Osamu Shiihara (椎原治) was a Japanese photographer born on 3 October 1905 in Osaka City.

In 1932, Shiihara entered the Tokyo School of Fine Arts. He studied in the Western Painting department under the tutelage of Takeji Fujishima.

After finishing his studies in 1932, he came back to the Kansai area of Japan and started photography. He established a small photography studio in Nishinomiya city in Hyogo prefecture. It was around this time that he joined the Tampei Photography Club.

Shiihara utilized many avant-garde photographic techniques such as photogram solarization, photomontage and photo peinture. He utilized his formal artistic education and drew directly on the glass plates negatives that were then printed onto photographic printing paper.

His work not only utilized experimental techniques but was modern due to his chosen subject matter. Female nudes featured prominently in his works.

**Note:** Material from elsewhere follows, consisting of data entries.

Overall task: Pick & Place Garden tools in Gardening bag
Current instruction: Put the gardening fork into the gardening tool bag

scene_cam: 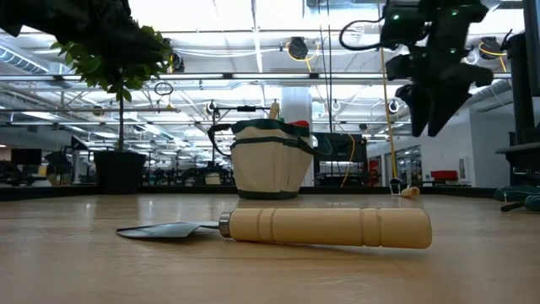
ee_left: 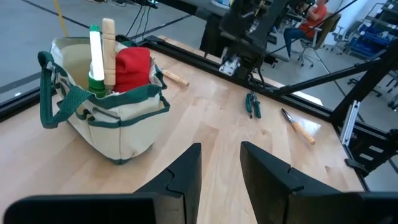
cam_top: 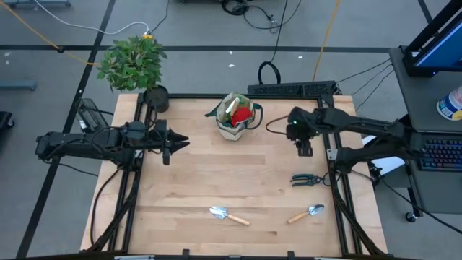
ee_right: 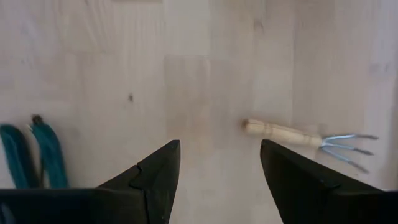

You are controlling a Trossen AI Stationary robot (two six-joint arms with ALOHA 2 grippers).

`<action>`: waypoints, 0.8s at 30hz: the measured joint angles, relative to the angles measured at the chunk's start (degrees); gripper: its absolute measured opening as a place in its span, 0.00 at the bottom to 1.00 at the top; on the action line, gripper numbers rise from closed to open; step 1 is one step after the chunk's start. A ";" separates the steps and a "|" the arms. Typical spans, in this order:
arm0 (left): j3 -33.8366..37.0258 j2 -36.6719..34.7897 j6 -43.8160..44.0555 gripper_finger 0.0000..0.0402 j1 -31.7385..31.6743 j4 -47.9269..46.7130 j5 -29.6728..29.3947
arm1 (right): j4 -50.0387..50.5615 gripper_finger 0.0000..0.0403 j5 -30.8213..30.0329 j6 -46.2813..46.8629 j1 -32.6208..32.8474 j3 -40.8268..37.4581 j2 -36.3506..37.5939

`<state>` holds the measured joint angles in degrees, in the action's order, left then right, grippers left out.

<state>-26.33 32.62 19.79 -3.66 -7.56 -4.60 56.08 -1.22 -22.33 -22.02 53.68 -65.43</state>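
The beige gardening bag (cam_top: 236, 117) stands at the table's far middle, holding a red glove (ee_left: 132, 67), a green-white bottle (ee_left: 96, 57) and a wooden handle (ee_left: 109, 50). Black pruning shears (cam_top: 307, 180) lie near the right edge. Two wooden-handled trowels (cam_top: 228, 214) (cam_top: 307, 213) lie near the front. A claw rake (ee_right: 305, 138) lies flat on the table below my right gripper. My left gripper (cam_top: 179, 144) is open and empty, left of the bag. My right gripper (cam_top: 304, 149) is open and empty, hovering above the table (scene_cam: 430, 101), right of the bag.
A leafy plant in a black pot (cam_top: 154, 97) stands at the far left corner. A black frame (cam_top: 289, 89) runs along the table's far edge behind the bag. Bare wood (cam_top: 231, 170) lies between the bag and the trowels.
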 joint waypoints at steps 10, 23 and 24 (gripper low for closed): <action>0.00 -0.02 0.00 0.29 0.00 -0.42 0.00 | -0.91 0.53 -11.39 -28.45 -1.61 3.08 -6.70; 0.00 -0.01 -0.13 0.29 0.00 -0.39 0.00 | -4.90 0.53 -11.96 -40.43 -5.22 1.96 -13.51; 0.00 -0.01 -0.11 0.29 0.00 -0.40 0.00 | -4.87 0.53 -11.92 -40.80 -5.72 1.96 -14.49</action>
<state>-26.33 32.61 19.68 -3.66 -7.97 -4.60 51.20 -13.13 -63.13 -27.75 55.64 -79.92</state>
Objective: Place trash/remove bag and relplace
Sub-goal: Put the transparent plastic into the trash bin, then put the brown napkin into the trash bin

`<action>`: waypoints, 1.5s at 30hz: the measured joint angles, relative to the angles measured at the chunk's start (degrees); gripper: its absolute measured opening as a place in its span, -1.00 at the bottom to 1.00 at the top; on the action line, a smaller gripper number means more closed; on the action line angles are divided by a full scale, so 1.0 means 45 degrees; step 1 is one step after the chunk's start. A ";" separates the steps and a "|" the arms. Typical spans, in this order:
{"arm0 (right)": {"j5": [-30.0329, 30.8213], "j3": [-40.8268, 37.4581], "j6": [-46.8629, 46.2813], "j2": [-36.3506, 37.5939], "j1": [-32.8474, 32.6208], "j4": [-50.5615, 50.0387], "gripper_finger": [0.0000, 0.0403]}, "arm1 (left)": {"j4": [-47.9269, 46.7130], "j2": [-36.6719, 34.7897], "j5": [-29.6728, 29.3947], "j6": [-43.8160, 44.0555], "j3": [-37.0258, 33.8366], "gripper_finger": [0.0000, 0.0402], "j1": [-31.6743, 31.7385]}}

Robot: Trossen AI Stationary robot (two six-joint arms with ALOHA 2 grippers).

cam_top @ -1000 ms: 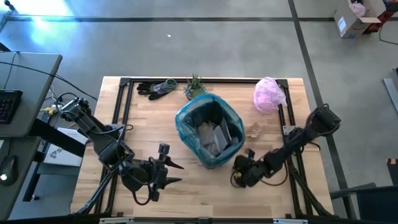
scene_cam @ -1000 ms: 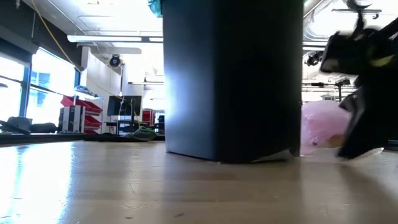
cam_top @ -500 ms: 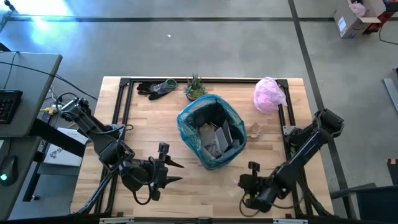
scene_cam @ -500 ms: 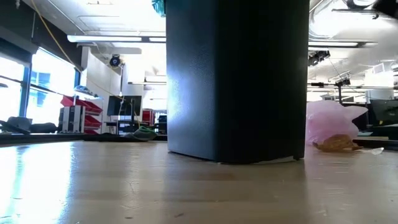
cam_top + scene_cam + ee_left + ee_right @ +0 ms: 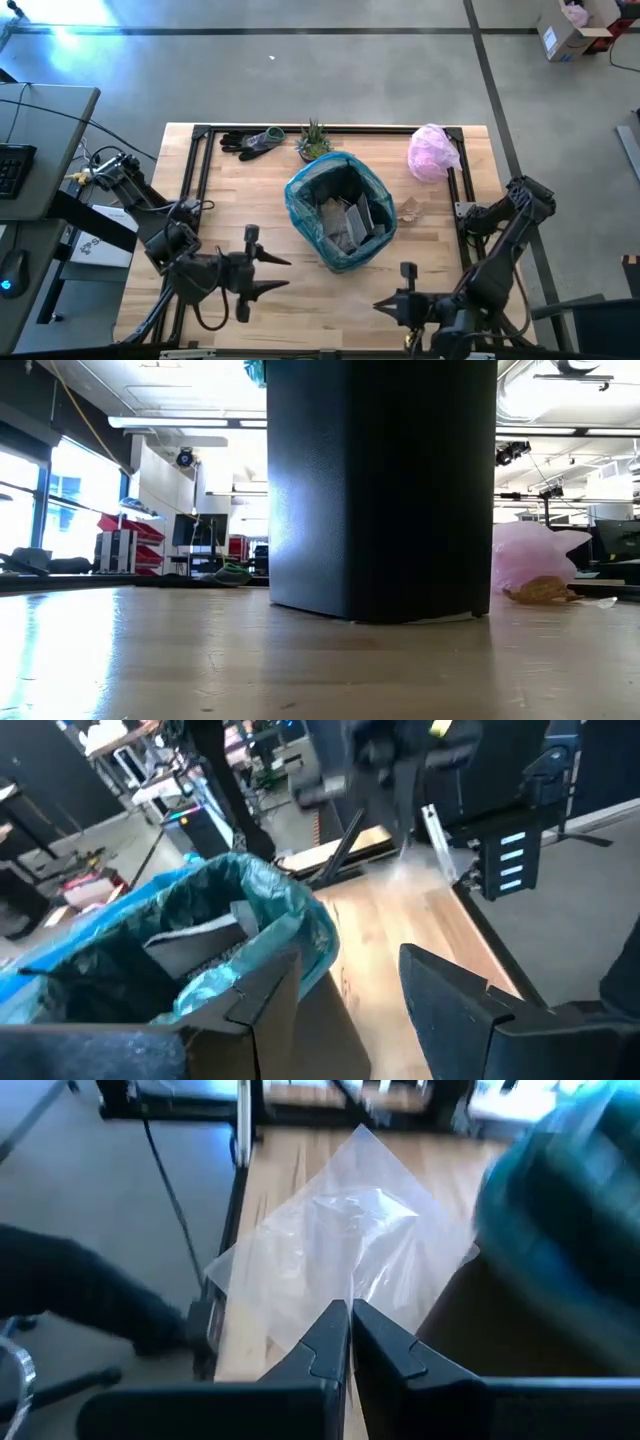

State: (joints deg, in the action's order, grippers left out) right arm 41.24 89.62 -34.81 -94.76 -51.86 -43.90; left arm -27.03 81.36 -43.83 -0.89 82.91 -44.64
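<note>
A black bin (image 5: 380,490) lined with the teal bag (image 5: 340,210) stands mid-table, and trash lies inside it. To its left my left gripper (image 5: 288,273) hovers open, its fingers aimed at the bag's rim (image 5: 200,930). By the near edge, right of the bin, my right gripper (image 5: 380,304) is shut on a clear plastic wrapper (image 5: 340,1240). A brownish lump (image 5: 410,210) rests on the table right of the bin. My right gripper pinches the clear wrapper at one edge (image 5: 345,1292) between its two shut fingertips. The fingers slant downward toward the table's left side. The rest of the wrapper spreads out loosely beyond the tips, above the tabletop.
A pale pink bag (image 5: 433,152) sits at the far right corner. A small green plant (image 5: 313,138) and dark gloves (image 5: 248,142) are at the far edge. A black frame rail (image 5: 190,190) runs round the table. Bare wood lies near the bin's front.
My right gripper, shut throughout, has risen from the tabletop beside the bin and drawn back toward the near edge, rolling as it went, and has left the low view. It has carried the clear wrapper up with it.
</note>
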 joint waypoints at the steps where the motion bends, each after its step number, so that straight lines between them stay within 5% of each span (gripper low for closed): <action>1: 0.0204 0.0278 0.0420 0.0000 0.0008 0.0000 -1.00 | -0.0107 0.0004 0.0026 0.0209 0.0000 -0.21 -0.0004; 10: 0.2856 0.2325 0.4079 0.0010 0.0871 -0.0130 -1.00 | 0.0237 0.0433 0.0325 0.1765 -0.0864 -0.21 -0.0271; 15: 0.2874 0.2932 0.4608 0.0013 0.2363 -0.1263 -1.00 | 0.2215 0.0872 0.0720 0.2154 -0.2176 -0.21 -0.0370; 27: -0.0002 0.3366 0.1048 0.0010 0.5476 -0.5620 -0.91 | 0.5961 0.1930 0.0601 0.2507 -0.3862 -0.21 -0.0597; 36: 0.0397 0.3328 0.0481 0.0012 0.5176 -0.5992 -0.31 | 0.6067 0.1977 0.0534 0.2266 -0.3934 -0.21 -0.0670; 45: 0.2051 0.3314 -0.3378 0.0001 0.3082 -0.8105 -0.23 | 0.6001 0.1977 0.0548 0.2172 -0.3934 -0.21 -0.0704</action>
State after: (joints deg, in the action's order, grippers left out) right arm 50.47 104.53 -50.01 -94.76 -37.99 -80.37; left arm -0.02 90.26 -41.37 8.88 65.21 -47.81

According to Shiihara's son, Tamotsu Shiihara, his father, in parallel with his photographic works, would paint large scenery paintings. In an essay Tamotsu quotes his father's statement in the monograph Light (Hikari): "photography has developed under the influence of painting, however, now is the time that it must be real to itself and take its own path as photography, different from the path of painting." His commitment to the creation of photography as an art form unique from painting is clear.

He believed that photography and painting should develop independently from each other. In the years that he was active as a photographer, Shiihara painted over 100 of large scenery paintings. In a statement about his father's art, Tamotsu states:Having learnt western painting at the Tokyo Fine arts School, he relied on his artistic sensibility and the techniques that he had obtained there and took pride in them. I think it is due to this that he resolutely challenged both the medium of photography and painting during the years.Shiihara is also known for his contribution to the Wandering Jew series that documented the plight of Jewish refugees temporarily staying in Kobe during the Pacific War as they awaited visas to enter the United States and South America. He worked other members of the Tampei Photography Club like Nakaji Yasui, Toru Kono, Kaneyoshi Tabuchi, Kametaro Kawasaki, and Yutaka Tezuka. This body of interwar work was later revisited in the Osaka section of the Tokyo Photographic Art Museum exhibition Avant-Garde Rising: The Photographic Vanguard in Modern Japan, which included Shiihara among the photographers representing the Kansai avant-garde.

He eventually moved to Osaka after the war. He continued photography and in 1953 helped to establish the Spiegel Photographers Association with Tanahashi Shisui.

Shiihara's work is in permanent collections inside and outside of Japan. His work is in The National Museum of Modern Art, Tokyo; the Tokyo Photographic Art Museum; the J. Paul Getty Museum; The Museum of Modern Art, New York; The Museum of Fine Arts, Houston; and The Art Institute of Chicago.